Dodes 'Ka-dan, 1993 the centerpiece of Kim Adams' latest indicate examines a consumer culture in which utilitarian values have gone into hyperdrive. Loosely titled after Akira Kurosawa's 1970 film about an adolescent who drives an imaginary trolley end a combined garbage dump and shantytown in the wastelands of Siberia, this post-consumer wagon train is propose together with the practical know-how and childlike ingenuity of utopian engineering. A full-scale, non-functioning pattern of a truck cab--with pink windshield wipers and a turquoise body--pull a septic tank and water tank in succession wheels, as if ready to turn about in a nomadic trance from suburbia to the promised land. The solitary thing that seems to stop it is a series of vertical metal supports held in place by the agency of hockey pucks.
Adams has riddled the bodies of these plastic containers with multicolored plastic smoke-stacks viewer observation posts that provide us with private views of a carnivalesque world. Filled with views of holiday-goers and parked Winnebagos, a marching band and a completely operational circus, a Kentucky Fried Chicken exit with parasols, streetlights, dinosaurs, and a giant, undecayed toxic mutation-monster, Dodes 'Ka-dan figures a postdevelopers' Eden Jammed amongst these scenarios, industrial mine sites, trailers carrying trades smokestacks, and images of general despoilment vie for our attention. Appearing and disappearing at regular intervals, a mould railway train chugs its way around, tooting occasionally, merely to arrive at the same place again and again.

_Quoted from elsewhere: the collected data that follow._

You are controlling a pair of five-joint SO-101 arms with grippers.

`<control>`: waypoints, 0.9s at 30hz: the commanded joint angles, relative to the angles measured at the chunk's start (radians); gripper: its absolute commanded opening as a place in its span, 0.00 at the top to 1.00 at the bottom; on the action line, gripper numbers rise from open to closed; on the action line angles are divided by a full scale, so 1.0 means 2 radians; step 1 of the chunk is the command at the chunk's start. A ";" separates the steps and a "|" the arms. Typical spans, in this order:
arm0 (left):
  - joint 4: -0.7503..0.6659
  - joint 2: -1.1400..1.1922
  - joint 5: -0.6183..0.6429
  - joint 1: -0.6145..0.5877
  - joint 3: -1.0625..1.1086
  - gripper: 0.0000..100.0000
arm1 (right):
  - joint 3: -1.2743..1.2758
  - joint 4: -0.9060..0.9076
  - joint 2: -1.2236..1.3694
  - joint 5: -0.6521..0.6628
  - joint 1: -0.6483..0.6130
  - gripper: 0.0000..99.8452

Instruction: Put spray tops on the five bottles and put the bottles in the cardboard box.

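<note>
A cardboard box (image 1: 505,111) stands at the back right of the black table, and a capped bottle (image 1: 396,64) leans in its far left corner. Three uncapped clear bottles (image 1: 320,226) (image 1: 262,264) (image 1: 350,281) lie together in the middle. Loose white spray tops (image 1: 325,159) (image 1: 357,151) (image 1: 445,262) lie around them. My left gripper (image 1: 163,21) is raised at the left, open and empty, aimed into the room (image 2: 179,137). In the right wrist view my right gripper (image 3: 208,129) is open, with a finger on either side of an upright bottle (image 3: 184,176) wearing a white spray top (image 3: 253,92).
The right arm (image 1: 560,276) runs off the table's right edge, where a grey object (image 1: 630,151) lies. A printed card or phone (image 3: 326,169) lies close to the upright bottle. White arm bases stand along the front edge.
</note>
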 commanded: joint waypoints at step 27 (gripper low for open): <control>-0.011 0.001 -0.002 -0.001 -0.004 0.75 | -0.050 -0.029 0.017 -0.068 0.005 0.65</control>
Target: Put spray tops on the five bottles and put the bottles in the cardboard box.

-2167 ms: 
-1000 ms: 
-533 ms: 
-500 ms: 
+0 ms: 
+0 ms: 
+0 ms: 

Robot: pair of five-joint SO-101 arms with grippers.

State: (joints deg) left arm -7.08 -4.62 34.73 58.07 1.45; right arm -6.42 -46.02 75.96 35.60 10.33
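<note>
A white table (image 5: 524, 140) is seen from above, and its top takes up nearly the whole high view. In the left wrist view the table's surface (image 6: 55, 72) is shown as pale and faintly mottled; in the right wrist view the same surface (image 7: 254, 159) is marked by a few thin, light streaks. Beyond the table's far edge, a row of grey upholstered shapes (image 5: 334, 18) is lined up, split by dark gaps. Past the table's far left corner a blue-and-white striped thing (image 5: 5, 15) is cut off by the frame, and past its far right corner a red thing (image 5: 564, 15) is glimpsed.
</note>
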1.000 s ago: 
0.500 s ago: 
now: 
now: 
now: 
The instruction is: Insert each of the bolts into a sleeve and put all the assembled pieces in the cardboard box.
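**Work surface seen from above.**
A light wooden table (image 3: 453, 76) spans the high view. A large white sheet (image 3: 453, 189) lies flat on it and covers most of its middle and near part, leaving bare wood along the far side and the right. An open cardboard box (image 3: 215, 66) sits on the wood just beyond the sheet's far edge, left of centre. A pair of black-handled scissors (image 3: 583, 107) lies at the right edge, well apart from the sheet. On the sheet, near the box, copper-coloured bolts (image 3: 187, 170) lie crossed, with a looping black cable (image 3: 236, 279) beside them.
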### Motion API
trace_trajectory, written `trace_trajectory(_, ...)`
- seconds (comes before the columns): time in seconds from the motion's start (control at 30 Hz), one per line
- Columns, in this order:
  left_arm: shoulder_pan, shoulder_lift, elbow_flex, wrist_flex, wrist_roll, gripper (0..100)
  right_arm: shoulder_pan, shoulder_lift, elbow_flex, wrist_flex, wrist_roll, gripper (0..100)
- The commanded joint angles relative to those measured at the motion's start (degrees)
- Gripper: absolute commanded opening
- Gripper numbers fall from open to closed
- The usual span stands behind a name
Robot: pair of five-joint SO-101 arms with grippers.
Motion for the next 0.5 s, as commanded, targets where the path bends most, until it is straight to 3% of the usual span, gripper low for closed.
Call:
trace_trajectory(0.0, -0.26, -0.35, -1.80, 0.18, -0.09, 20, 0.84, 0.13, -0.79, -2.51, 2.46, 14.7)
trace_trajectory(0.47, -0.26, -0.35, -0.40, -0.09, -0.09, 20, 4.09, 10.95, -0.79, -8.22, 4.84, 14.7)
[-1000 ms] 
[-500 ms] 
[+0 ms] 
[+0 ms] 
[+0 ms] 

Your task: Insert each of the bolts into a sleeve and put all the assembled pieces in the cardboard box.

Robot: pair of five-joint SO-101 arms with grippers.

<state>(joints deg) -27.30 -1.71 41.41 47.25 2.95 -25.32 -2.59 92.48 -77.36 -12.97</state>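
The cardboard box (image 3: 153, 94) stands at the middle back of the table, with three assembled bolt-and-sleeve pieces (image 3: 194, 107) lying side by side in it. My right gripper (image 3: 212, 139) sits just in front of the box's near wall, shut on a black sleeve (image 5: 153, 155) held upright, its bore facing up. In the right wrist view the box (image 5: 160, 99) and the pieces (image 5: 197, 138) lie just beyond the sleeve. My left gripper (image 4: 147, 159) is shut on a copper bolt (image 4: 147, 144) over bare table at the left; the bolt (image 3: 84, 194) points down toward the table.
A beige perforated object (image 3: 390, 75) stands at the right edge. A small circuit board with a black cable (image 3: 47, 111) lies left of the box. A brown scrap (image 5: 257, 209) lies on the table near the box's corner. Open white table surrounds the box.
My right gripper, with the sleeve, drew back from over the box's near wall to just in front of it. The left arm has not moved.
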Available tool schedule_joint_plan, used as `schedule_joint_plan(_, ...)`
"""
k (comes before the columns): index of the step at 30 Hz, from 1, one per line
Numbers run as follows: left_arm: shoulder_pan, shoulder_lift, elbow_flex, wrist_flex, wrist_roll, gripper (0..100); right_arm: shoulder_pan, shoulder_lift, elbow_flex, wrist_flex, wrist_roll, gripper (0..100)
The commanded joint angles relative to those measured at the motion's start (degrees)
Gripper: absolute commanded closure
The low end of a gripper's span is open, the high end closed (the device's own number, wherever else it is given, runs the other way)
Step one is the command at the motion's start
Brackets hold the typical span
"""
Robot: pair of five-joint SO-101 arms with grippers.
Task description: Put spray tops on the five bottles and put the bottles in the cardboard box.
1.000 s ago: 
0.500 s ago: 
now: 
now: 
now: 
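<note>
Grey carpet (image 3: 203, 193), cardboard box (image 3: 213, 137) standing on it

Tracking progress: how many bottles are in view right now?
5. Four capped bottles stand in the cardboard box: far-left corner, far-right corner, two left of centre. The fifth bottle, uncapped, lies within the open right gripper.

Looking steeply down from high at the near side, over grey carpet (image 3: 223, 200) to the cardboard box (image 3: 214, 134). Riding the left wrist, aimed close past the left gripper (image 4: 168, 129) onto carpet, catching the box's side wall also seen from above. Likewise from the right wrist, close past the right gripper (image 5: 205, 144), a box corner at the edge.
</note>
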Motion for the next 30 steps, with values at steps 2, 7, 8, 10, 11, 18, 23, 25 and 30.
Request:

Putting a backspin forward Bosch, and replacing the superstitious fables of the human condition with a fanatically detailed besides strangely comfortable cataclysm, is not all that Adams does. He also includes a tiny, complete maquette of one of his earlier cut installations, as if to parody his be in possession of place as an artist in this melange of cultural critique and fabulism.
As creatively hamstrung as they are technologically correct, the miniscule personages who play revealed escapist dreams inside Adams' object-containers are as decontextualized as the environmental disruption that fence abouts them. Similarly, the partial glimpses we have of the interiors make us aware of the discontinuity of our be in possession of passive perceptions. If, in a perception Adams puts all his incites in one basket by focusing exclusively onward the problems of the commodification of life in a technological age, Dodes 'Ka-dan is more than simply another apocalyptic vision. The vehicle itself and its compartmental exteriors--the septic tank and the water tank--suggest a renewed feeling of the value of self-sufficiency. The whole issue be seens to revolve around the question of to what degree we perceive our own plan in relation to reality (read: nature). Adams realizes the artist's potential to transform apparent chaos into creative catharsis.